Re: Event Time does not match

PrewinThomas — Wed, 13 Aug 2025 04:44:26 GMT

@phamanh1652

I don't think setting up NTP will fix this issue, as the fortianalyzer is logging time info only. Is it possible for you to configure with RFC5424 logging(which should ideally have timezone info with the event).

Otherwise you’ll need a rewrite rule (with a filter for just the local fortianalyzer logs) that adds today’s date and your +07:00 timezone to the log’s time= value, which would add complete timestamp details to events before reaching Splunk.

Regards,
Prewin
Splunk Enthusiast | Always happy to help! If this answer helped you, please consider marking it as the solution or giving a Karma. Thanks!

Re: Event Time does not match

PickleRick — Wed, 13 Aug 2025 05:22:25 GMT

Nope. NTP client keeps sets the time to that received from the server but it doesn't manipulate timezone settings.
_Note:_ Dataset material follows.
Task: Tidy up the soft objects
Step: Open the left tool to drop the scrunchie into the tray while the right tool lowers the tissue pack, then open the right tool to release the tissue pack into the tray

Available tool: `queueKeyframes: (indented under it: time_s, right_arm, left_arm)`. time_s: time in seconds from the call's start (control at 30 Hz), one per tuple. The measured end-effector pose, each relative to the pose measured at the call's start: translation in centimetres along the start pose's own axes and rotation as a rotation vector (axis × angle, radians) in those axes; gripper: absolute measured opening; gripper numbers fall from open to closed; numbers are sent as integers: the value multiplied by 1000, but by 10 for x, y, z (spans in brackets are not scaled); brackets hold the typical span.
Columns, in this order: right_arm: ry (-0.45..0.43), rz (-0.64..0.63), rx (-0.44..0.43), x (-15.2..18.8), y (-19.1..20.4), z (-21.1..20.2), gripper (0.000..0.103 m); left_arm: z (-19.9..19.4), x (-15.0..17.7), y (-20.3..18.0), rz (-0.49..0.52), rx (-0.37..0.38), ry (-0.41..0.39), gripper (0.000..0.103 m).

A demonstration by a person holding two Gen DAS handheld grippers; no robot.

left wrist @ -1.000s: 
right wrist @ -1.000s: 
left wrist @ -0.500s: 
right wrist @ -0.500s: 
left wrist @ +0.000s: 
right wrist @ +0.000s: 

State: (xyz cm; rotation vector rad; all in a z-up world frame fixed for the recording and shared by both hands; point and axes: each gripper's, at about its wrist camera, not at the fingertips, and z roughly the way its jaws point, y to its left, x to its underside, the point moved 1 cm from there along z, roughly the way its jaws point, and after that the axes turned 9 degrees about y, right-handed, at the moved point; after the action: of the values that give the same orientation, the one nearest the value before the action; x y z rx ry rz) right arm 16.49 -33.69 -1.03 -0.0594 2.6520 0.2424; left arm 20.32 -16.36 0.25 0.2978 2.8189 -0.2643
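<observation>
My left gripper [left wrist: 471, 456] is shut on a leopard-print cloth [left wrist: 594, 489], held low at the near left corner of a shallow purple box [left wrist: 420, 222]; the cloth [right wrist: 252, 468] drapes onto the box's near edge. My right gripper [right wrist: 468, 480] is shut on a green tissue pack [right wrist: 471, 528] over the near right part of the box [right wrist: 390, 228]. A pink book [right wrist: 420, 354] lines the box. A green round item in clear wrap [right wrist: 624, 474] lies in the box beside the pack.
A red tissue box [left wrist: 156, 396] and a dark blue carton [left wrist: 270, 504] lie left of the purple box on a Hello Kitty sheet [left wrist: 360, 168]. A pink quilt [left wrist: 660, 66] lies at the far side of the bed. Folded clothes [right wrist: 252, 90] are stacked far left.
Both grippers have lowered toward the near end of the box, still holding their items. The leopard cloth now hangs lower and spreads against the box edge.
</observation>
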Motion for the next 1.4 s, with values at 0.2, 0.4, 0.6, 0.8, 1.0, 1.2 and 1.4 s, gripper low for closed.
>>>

It would help if you had the timestamp wrongly _set_ on a box, not wrongly interpreted.

Setting default timezone might also not help if SC4S doesn't understand the event format and can't make heads or tails of where the timestamp is.

Re: Event Time does not match

phamanh1652 — Fri, 22 Aug 2025 04:21:55 GMT

Hello,

After configuring the SC4S server to use the same NTP server as the network devices, the timezone is now working correctly.

Thank you for all your help.

Re: Event Time does not match

PickleRick — Fri, 22 Aug 2025 06:33:39 GMT

That means that you have/had another problem. NTP on its own doesn't care about time zones.